Stored data:
BEGIN

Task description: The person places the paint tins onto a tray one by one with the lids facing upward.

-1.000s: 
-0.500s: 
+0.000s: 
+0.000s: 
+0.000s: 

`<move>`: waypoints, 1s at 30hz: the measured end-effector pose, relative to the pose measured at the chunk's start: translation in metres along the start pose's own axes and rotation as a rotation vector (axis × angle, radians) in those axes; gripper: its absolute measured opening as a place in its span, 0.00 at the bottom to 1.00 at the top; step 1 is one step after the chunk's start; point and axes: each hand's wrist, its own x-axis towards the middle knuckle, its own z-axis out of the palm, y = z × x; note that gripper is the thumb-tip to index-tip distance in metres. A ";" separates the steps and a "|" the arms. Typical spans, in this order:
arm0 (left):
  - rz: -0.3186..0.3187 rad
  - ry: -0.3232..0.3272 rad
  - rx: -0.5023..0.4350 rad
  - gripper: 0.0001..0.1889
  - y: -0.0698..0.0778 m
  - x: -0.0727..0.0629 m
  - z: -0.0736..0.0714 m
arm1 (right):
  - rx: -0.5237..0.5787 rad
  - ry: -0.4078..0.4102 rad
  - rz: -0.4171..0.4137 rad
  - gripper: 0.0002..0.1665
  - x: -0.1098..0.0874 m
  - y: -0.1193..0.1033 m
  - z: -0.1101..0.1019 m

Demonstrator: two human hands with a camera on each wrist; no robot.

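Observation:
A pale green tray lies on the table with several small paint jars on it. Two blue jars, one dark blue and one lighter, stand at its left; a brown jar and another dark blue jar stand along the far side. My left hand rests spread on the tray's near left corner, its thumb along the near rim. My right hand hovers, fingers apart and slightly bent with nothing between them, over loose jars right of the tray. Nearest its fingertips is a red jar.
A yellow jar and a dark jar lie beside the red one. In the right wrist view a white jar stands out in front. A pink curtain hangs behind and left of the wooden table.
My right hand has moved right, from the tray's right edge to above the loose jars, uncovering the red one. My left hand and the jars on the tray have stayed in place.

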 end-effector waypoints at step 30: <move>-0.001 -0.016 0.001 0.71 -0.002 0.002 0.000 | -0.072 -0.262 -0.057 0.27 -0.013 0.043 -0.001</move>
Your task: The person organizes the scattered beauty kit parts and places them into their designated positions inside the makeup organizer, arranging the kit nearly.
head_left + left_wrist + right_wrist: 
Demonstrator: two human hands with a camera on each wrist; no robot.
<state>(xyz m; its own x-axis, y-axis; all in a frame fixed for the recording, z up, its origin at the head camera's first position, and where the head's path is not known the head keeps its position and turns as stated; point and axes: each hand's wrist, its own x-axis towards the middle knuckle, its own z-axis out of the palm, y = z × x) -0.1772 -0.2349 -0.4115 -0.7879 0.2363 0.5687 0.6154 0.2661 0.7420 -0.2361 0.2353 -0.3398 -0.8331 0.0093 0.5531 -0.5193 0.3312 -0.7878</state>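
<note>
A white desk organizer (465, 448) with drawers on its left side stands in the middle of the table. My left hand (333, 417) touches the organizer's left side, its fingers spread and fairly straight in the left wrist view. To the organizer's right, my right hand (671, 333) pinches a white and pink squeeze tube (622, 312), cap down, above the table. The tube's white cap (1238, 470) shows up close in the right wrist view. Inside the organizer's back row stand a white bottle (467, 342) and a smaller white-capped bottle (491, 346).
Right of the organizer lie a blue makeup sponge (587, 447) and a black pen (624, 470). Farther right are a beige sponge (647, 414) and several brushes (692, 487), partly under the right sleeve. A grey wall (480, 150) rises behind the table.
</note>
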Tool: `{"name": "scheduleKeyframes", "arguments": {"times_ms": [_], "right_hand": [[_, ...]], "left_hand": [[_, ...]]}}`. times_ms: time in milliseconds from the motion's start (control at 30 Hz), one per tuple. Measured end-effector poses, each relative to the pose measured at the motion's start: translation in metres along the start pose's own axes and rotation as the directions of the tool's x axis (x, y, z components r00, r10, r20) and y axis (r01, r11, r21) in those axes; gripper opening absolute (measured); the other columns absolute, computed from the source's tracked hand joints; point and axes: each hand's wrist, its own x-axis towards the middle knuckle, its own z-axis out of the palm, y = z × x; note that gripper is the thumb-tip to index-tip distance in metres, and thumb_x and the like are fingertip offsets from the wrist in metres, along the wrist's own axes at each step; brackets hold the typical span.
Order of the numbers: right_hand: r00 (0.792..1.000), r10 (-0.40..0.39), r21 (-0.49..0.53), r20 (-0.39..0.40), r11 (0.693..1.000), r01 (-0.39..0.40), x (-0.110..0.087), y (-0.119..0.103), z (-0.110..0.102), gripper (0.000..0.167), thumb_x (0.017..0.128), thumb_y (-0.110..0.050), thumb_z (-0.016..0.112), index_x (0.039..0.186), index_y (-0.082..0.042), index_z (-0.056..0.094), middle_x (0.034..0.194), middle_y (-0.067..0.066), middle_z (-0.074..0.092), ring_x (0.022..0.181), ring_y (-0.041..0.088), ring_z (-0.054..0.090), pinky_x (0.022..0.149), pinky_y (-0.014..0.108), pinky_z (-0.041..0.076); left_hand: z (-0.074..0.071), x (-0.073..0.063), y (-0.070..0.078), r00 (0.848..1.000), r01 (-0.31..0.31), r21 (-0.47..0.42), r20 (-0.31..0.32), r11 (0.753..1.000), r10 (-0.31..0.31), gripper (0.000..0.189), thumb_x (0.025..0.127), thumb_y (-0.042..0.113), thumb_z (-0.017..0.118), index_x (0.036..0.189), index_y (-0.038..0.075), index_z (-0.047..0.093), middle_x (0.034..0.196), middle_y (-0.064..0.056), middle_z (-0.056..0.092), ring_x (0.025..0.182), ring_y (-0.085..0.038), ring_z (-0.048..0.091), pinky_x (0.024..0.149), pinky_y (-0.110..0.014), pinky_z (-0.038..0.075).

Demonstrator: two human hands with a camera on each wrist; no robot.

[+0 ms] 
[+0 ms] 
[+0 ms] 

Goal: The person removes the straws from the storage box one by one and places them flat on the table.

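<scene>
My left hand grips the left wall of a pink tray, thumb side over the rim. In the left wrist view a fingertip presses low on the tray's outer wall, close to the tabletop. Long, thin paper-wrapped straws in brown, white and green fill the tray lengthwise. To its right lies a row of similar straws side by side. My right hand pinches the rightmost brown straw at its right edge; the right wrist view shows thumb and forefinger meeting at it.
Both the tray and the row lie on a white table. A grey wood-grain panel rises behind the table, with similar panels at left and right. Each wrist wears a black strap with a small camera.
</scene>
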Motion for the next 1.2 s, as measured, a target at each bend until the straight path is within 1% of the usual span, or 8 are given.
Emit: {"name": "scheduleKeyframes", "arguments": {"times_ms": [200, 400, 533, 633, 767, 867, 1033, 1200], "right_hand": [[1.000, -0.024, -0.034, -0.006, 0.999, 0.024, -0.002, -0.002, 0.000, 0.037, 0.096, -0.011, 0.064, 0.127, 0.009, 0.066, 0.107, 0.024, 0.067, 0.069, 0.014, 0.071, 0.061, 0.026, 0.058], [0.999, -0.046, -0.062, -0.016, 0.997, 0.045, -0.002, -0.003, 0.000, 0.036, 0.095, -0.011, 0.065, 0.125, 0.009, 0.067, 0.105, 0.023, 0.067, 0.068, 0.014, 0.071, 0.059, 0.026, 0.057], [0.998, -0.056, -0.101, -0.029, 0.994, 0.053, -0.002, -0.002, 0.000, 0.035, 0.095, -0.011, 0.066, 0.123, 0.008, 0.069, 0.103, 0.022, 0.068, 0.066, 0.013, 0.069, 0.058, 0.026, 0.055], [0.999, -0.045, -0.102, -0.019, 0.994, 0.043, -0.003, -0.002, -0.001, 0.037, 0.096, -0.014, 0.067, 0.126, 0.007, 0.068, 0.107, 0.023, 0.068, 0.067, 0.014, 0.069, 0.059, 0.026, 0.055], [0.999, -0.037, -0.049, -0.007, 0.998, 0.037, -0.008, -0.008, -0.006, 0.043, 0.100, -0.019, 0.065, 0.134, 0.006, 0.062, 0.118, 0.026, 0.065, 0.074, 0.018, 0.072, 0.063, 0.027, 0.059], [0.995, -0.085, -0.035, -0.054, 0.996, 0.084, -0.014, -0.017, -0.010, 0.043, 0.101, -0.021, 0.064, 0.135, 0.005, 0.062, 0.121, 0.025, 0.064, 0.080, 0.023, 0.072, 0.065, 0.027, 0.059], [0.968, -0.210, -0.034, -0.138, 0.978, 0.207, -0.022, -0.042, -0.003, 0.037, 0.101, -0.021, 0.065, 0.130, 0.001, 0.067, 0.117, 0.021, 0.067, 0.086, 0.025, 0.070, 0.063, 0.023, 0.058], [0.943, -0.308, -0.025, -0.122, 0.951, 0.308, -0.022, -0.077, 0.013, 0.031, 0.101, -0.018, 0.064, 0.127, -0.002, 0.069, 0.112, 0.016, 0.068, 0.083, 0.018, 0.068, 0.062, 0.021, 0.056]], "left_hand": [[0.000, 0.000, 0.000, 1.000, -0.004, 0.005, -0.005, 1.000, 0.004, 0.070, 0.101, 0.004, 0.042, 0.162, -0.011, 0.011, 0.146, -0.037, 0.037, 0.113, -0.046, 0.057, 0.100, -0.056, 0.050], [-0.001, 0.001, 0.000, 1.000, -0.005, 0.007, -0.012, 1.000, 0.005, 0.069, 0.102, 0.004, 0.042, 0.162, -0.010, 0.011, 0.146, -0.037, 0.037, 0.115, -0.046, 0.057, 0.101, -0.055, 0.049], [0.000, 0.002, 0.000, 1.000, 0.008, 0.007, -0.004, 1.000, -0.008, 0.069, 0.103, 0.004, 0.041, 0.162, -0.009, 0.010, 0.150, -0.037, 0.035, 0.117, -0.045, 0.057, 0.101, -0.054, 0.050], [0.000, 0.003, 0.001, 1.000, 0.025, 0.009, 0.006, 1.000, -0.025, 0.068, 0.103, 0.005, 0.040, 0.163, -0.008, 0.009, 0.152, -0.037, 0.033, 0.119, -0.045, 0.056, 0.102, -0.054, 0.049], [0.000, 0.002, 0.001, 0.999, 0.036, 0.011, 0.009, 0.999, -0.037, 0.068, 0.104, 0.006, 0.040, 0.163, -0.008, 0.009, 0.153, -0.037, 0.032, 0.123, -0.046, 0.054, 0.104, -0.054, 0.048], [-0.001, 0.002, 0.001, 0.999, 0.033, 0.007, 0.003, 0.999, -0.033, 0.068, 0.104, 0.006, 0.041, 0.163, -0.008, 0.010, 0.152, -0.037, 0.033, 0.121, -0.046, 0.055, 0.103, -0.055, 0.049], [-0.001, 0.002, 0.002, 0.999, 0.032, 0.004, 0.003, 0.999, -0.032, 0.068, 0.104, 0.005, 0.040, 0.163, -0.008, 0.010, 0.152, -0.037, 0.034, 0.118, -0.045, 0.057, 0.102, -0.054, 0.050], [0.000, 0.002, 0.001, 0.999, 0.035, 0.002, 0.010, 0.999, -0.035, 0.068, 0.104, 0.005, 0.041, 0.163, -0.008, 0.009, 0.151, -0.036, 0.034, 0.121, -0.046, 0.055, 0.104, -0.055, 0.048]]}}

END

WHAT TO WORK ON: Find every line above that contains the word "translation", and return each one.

ANSWER BOX:
`<move>`: waypoints, 1s at 30hz: the measured end-effector pose, relative to the pose measured at the chunk's start: translation in metres along the start pose's own axes and rotation as a rotation vector (axis × angle, radians) in those axes; gripper: its absolute measured opening as a place in its span, 0.00 at the bottom to 1.00 at the top; step 1 is one step after the chunk's start; point and axes: each hand's wrist, its own x-axis towards the middle knuckle, its own z-axis out of the palm, y = z × x; note that gripper is the thumb-tip to index-tip distance in metres. A ";" separates the steps and a "|" the arms. Typical spans, in this order:
Tool: `{"name": "scheduleKeyframes", "arguments": {"times_ms": [_], "right_hand": [[_, ...]], "left_hand": [[_, ...]]}}`. times_ms: time in milliseconds from the motion's start (control at 30 Hz), one per tuple. Measured end-effector poses, each relative to the pose measured at the motion's start: translation in metres along the start pose's own axes and rotation as the directions of the tool's x axis (x, y, z components r00, r10, r20) and y axis (r01, r11, r21) in those axes; gripper opening absolute (measured); the other columns absolute, computed from the source's tracked hand joints; point and axes: each hand's wrist, its own x-axis towards the middle knuckle, its own z-axis out of the palm, y = z × x; note that gripper is the thumb-tip to index-tip distance in metres, and thumb_x and the like are fingertip offsets from the wrist in metres, along the wrist's own axes at each step; brackets hold the typical span.

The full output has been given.